_EXERCISE GOAL:_ Could you reproduce, word for word, everything below from the line containing "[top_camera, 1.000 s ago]" down to the line containing "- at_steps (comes", with both of those lines included and no others?
[[ DATA TO USE, beginning ]]
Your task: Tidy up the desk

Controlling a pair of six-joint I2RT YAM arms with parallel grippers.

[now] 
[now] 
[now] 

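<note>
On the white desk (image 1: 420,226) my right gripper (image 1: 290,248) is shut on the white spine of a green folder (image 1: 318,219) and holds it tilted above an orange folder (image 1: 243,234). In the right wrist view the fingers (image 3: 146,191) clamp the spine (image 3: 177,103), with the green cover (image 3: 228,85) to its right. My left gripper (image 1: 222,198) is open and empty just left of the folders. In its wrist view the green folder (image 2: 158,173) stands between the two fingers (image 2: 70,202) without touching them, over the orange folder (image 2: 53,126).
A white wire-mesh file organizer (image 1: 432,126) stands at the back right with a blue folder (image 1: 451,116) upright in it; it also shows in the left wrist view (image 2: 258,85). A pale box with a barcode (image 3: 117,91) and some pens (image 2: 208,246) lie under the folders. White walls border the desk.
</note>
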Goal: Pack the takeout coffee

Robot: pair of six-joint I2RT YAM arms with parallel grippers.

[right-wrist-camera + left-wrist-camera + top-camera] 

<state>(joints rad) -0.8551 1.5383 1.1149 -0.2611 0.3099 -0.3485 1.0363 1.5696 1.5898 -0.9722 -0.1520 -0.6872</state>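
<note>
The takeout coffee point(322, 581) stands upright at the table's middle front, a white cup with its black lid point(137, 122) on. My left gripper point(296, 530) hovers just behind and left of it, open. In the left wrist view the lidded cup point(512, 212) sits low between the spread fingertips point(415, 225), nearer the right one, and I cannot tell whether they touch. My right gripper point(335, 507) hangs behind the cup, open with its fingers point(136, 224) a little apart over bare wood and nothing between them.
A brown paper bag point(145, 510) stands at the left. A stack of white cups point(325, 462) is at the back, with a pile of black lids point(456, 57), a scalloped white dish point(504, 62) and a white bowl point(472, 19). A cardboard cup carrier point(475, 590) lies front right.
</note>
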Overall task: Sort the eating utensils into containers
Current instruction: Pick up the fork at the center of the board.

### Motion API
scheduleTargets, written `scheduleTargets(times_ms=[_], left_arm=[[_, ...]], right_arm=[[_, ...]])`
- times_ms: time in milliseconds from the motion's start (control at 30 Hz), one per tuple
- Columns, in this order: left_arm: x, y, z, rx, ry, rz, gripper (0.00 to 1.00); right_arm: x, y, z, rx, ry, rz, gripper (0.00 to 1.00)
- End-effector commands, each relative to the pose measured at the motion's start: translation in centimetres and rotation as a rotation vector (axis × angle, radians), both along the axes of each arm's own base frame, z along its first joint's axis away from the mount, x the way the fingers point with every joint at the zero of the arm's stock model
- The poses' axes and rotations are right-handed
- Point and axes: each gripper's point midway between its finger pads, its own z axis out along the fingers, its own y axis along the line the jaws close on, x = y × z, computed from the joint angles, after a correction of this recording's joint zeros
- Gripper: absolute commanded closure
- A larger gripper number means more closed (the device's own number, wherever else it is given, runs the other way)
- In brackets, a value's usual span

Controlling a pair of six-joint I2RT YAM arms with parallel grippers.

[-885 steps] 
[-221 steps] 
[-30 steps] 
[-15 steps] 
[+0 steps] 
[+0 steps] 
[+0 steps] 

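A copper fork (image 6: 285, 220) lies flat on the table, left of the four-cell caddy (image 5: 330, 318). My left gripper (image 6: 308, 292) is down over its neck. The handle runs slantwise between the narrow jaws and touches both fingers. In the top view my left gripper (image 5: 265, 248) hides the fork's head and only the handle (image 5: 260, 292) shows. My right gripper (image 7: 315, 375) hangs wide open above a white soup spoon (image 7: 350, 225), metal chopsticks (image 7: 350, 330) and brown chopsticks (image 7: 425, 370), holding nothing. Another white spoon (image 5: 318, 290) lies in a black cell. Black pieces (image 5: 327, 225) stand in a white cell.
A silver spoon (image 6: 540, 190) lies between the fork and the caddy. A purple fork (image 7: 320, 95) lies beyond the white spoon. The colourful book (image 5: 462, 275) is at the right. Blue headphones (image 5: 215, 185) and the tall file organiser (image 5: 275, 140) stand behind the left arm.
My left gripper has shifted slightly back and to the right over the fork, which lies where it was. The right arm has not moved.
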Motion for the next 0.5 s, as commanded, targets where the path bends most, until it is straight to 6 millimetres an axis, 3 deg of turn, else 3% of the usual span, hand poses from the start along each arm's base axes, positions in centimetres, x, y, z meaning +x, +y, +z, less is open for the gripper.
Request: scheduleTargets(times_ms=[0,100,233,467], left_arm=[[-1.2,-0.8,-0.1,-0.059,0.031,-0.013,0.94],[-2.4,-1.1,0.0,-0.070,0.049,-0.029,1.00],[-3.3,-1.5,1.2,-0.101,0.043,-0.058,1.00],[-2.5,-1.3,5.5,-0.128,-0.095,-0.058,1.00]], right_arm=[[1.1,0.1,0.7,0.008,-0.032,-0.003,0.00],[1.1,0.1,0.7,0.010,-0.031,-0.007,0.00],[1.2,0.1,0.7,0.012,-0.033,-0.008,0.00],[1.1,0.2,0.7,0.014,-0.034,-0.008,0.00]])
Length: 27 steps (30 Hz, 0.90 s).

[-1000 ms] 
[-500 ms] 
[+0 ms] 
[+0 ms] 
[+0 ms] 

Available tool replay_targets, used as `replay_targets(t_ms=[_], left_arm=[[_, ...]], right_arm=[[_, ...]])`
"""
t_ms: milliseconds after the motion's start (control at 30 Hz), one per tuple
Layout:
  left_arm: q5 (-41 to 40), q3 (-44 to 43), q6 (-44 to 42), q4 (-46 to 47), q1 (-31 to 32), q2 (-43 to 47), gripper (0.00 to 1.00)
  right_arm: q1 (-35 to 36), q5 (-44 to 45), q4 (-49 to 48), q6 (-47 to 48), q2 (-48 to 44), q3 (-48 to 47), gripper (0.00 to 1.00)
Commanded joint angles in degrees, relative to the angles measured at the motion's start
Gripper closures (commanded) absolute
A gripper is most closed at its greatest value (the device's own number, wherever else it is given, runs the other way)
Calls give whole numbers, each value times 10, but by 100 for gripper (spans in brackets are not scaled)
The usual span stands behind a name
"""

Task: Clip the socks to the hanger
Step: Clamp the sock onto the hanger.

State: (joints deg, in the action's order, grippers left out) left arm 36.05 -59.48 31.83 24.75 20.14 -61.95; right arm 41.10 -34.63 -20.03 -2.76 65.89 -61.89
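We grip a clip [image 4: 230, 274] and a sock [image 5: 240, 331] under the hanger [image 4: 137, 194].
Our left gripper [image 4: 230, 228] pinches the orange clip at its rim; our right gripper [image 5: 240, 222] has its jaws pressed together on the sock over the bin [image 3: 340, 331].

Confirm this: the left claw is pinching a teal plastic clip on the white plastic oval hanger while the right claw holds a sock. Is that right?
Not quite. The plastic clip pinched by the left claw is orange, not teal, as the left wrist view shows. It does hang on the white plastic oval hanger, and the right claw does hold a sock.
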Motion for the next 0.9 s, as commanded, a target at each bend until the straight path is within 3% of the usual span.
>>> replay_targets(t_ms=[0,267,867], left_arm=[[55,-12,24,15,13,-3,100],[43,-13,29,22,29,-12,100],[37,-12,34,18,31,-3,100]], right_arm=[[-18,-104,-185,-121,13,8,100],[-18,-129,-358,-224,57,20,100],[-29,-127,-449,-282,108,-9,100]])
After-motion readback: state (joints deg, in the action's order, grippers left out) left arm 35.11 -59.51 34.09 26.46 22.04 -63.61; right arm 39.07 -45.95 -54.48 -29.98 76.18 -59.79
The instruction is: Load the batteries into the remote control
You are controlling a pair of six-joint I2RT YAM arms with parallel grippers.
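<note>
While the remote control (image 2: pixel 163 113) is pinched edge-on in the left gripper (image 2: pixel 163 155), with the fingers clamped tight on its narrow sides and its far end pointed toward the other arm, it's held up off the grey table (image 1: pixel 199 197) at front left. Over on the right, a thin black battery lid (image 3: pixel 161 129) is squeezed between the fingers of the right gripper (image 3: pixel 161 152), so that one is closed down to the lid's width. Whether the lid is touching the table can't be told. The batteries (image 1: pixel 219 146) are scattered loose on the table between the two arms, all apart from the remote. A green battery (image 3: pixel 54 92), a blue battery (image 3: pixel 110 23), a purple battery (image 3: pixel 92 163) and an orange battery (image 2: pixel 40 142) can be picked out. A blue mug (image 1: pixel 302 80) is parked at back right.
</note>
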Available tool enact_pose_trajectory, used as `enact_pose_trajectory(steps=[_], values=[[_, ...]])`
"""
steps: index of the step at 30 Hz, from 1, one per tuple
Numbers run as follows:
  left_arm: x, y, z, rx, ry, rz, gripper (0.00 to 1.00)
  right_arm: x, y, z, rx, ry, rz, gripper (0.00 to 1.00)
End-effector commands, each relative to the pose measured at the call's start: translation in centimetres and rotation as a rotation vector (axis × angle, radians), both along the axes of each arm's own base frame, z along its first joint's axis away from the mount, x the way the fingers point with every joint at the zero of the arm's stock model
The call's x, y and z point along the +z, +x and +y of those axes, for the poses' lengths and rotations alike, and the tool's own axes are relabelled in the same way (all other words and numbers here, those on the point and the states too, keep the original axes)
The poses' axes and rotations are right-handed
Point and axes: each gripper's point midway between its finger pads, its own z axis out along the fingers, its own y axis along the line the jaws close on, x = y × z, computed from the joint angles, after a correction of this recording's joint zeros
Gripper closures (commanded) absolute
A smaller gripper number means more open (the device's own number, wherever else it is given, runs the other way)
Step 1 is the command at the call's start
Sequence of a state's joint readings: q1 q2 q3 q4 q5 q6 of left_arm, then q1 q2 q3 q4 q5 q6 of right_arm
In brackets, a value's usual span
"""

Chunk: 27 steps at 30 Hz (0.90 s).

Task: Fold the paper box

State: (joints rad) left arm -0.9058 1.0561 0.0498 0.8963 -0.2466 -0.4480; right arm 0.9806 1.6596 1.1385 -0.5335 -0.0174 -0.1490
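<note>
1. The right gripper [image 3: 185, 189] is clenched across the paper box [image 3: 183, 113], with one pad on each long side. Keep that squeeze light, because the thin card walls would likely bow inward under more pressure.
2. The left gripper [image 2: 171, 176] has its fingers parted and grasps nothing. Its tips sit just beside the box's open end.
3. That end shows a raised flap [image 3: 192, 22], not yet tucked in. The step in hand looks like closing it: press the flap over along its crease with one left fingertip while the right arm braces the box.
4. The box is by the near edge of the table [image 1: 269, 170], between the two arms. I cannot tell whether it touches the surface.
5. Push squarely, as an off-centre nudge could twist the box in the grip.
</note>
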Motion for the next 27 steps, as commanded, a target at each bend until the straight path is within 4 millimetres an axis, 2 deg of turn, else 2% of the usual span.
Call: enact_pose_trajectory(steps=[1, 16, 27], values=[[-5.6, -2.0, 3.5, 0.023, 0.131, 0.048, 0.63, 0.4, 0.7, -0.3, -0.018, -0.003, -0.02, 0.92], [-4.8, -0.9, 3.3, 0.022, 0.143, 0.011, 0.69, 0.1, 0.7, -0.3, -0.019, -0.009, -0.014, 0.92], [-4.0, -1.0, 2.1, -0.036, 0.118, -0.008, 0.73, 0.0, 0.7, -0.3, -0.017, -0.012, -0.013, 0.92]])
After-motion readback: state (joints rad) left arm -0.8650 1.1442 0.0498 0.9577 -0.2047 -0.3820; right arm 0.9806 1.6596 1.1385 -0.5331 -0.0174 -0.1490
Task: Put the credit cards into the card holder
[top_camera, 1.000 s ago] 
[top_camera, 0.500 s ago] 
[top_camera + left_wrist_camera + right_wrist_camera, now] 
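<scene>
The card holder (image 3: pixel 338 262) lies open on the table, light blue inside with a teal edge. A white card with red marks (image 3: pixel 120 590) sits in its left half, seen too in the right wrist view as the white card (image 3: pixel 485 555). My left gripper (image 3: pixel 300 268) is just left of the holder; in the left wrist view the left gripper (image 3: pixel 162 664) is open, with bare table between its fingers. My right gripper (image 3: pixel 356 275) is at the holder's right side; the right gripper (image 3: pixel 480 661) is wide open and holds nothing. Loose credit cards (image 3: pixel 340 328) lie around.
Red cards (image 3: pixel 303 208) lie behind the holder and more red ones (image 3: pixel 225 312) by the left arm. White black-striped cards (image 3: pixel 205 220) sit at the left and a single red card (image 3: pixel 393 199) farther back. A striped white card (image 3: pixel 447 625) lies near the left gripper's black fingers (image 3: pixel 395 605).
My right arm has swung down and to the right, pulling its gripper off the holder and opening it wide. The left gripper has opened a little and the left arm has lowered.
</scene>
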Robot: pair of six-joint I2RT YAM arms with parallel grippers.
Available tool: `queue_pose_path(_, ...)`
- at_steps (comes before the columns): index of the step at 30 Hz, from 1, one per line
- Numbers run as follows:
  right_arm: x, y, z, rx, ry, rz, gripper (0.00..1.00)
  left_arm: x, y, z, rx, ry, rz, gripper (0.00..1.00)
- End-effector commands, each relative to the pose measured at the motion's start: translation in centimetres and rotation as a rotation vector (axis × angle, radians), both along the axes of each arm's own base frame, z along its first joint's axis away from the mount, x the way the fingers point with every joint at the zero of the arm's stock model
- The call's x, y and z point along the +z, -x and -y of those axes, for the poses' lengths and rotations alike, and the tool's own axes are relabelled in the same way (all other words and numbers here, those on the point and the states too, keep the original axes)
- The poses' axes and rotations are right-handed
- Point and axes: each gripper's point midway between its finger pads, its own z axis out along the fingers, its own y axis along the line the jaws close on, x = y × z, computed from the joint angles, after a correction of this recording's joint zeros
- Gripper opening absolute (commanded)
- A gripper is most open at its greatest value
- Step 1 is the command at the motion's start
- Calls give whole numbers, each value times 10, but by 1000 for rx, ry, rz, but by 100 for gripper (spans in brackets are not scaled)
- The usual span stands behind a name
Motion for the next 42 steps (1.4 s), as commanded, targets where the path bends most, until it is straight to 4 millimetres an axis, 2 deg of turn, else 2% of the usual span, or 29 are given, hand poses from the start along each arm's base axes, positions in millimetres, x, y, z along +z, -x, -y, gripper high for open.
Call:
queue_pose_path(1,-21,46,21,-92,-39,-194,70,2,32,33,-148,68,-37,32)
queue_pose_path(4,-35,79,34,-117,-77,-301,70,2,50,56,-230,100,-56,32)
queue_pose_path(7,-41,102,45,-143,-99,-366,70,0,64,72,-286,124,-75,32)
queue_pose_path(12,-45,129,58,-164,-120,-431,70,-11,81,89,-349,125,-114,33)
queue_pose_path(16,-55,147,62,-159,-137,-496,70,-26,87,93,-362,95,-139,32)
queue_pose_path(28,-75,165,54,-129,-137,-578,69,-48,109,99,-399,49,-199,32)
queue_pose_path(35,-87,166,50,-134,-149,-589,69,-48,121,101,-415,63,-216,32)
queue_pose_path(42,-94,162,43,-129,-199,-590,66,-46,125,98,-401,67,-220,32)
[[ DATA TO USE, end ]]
_FINISHED TASK:_
[top_camera, 1.000 s ago] 
[top_camera, 0.500 s ago] 
[top_camera + left_wrist_camera + right_wrist_camera, now] 
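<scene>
The card holder (image 3: pixel 338 262) lies open on the table, light blue inside with a teal edge. A white card with red marks (image 3: pixel 120 590) sits in its left half, seen too in the right wrist view as the white card (image 3: pixel 485 555). My left gripper (image 3: pixel 300 268) is just left of the holder; in the left wrist view the left gripper (image 3: pixel 162 664) is open, with bare table between its fingers. My right gripper (image 3: pixel 356 275) is at the holder's right side; the right gripper (image 3: pixel 480 661) is wide open and holds nothing. Loose credit cards (image 3: pixel 340 328) lie around.
Red cards (image 3: pixel 303 208) lie behind the holder and more red ones (image 3: pixel 225 312) by the left arm. White black-striped cards (image 3: pixel 205 220) sit at the left and a single red card (image 3: pixel 393 199) farther back. A striped white card (image 3: pixel 447 625) lies near the left gripper's black fingers (image 3: pixel 395 605).
My right arm has swung down and to the right, pulling its gripper off the holder and opening it wide. The left gripper has opened a little and the left arm has lowered.
</scene>
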Robot: pair of six-joint I2RT YAM arms with parallel grippers.
Available tool: `queue_pose_path(_, ...)`
- at_steps (comes before the columns): index of the step at 30 Hz, from 1, one per line

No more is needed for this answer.